Records supplied:
┄┄┄┄┄┄
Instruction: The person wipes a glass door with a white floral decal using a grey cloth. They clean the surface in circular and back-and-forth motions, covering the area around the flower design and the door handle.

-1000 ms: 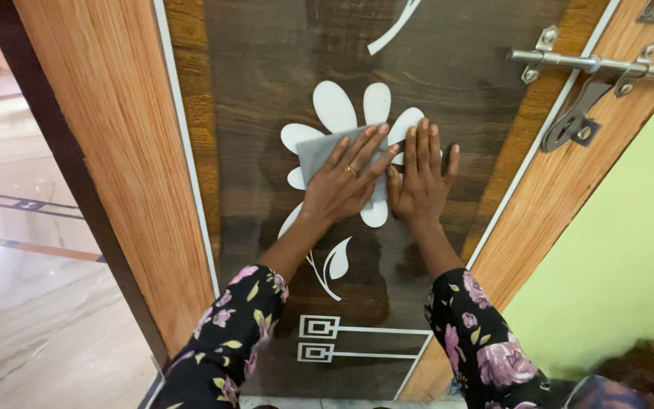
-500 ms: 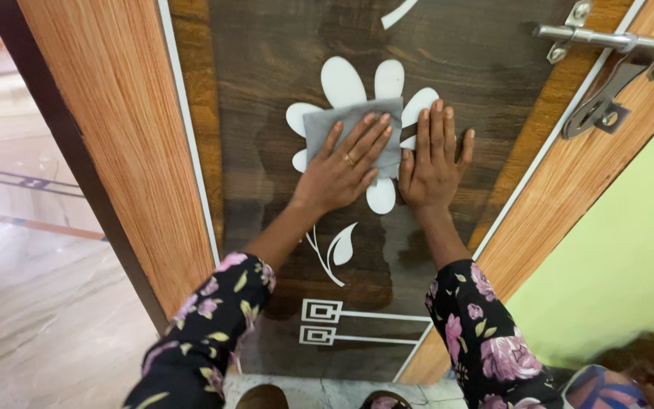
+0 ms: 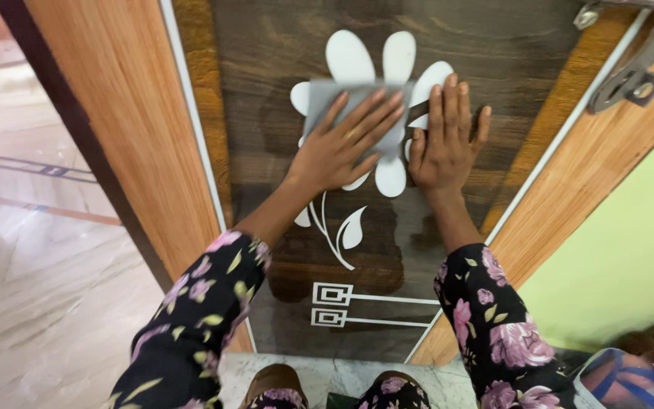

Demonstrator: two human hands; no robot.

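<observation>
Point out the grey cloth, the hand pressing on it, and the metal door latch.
grey cloth [image 3: 321, 97]: head view, on its bare upper left corner.
left hand [image 3: 336, 151]: head view, on the back of the hand.
metal door latch [image 3: 633, 72]: head view, on the hanging hasp plate.

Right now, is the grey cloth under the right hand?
No, the grey cloth lies under the left hand, while the right hand presses flat on the bare door.

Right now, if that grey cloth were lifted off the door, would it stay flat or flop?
Probably flop: the grey cloth lies thin and flat against the door under the left hand. It likely weighs little. It would probably drop if released, since only that palm seems to pin it.
</observation>
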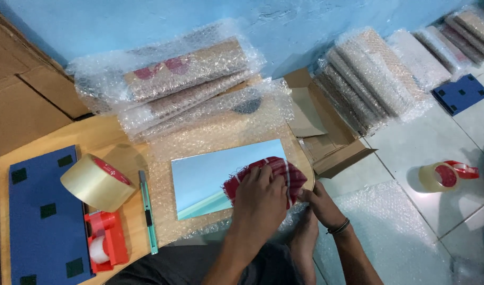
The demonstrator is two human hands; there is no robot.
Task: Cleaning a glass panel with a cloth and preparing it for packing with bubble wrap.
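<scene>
Your left hand (260, 198) lies flat, palm down, on a red cloth (284, 171), fingers curled over it and pressing it against a mirror (207, 177). Your right hand (321, 203) sits at the mirror's right edge, fingers closed around that edge just under the cloth; it wears a dark band at the wrist. How firmly it grips, you cannot tell from here.

The mirror lies flat on a sheet of bubble wrap (199, 134) spread over a low wooden board (102, 137). The cloth covers the mirror's right end; the rest of the glass shows pale blue reflection.

To the left of the mirror, a green cutter (148, 211) lies lengthwise on the board. Beside it stands a big roll of clear tape (96, 182), leaning on a red dispenser (107, 240) with a small white roll in it. Further left is a blue panel (44, 216) with dark square pads.

Behind the mirror, wrapped packs (173, 74) are stacked against the blue wall. To the right, an open carton (326, 137) lies on the tiled floor, with more wrapped packs (368, 79) leaning in a row beyond it. Another tape roll (440, 177) with a red holder sits on the tiles, well apart from your hands.
</scene>
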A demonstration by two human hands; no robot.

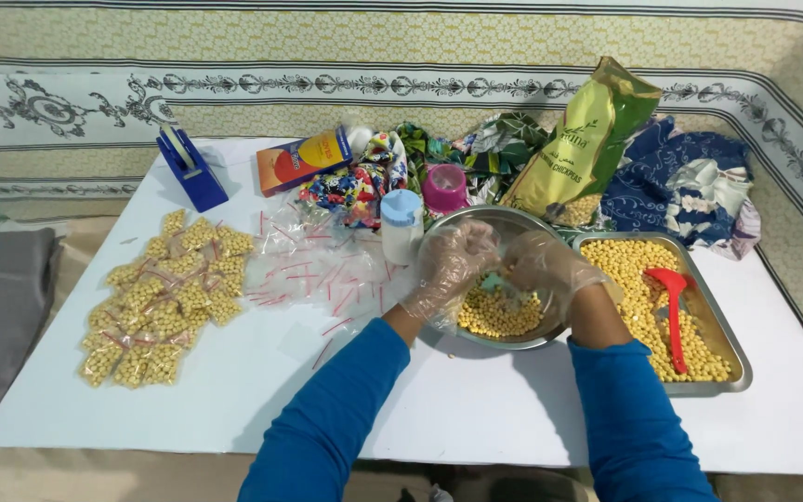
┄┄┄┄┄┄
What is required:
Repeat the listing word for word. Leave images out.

Problem solution:
Instruction: The person wipes a glass door with a white floral decal using a grey cloth. They clean the surface in circular and back-and-forth motions, covering the area around the flower design and the door handle.

-1000 ms: 
-500 ms: 
+0 ms: 

Demonstrator: two human hands; no robot.

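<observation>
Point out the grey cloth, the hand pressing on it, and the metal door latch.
grey cloth [image 3: 321, 97]: head view, on its bare upper left corner.
left hand [image 3: 336, 151]: head view, on the back of the hand.
metal door latch [image 3: 633, 72]: head view, on the hanging hasp plate.

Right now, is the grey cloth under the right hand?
No, the grey cloth lies under the left hand, while the right hand presses flat on the bare door.

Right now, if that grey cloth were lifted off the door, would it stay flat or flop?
Probably flop: the grey cloth lies thin and flat against the door under the left hand. It likely weighs little. It would probably drop if released, since only that palm seems to pin it.
</observation>
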The demonstrator is two human hands; there is no robot.
Task: Cleaning a glass panel with a cloth and preparing it for packing with bubble wrap.
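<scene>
Your left hand (260, 198) lies flat, palm down, on a red cloth (284, 171), fingers curled over it and pressing it against a mirror (207, 177). Your right hand (321, 203) sits at the mirror's right edge, fingers closed around that edge just under the cloth; it wears a dark band at the wrist. How firmly it grips, you cannot tell from here.

The mirror lies flat on a sheet of bubble wrap (199, 134) spread over a low wooden board (102, 137). The cloth covers the mirror's right end; the rest of the glass shows pale blue reflection.

To the left of the mirror, a green cutter (148, 211) lies lengthwise on the board. Beside it stands a big roll of clear tape (96, 182), leaning on a red dispenser (107, 240) with a small white roll in it. Further left is a blue panel (44, 216) with dark square pads.

Behind the mirror, wrapped packs (173, 74) are stacked against the blue wall. To the right, an open carton (326, 137) lies on the tiled floor, with more wrapped packs (368, 79) leaning in a row beyond it. Another tape roll (440, 177) with a red holder sits on the tiles, well apart from your hands.
</scene>
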A demonstration by two human hands; no robot.

Output for this exercise is complete.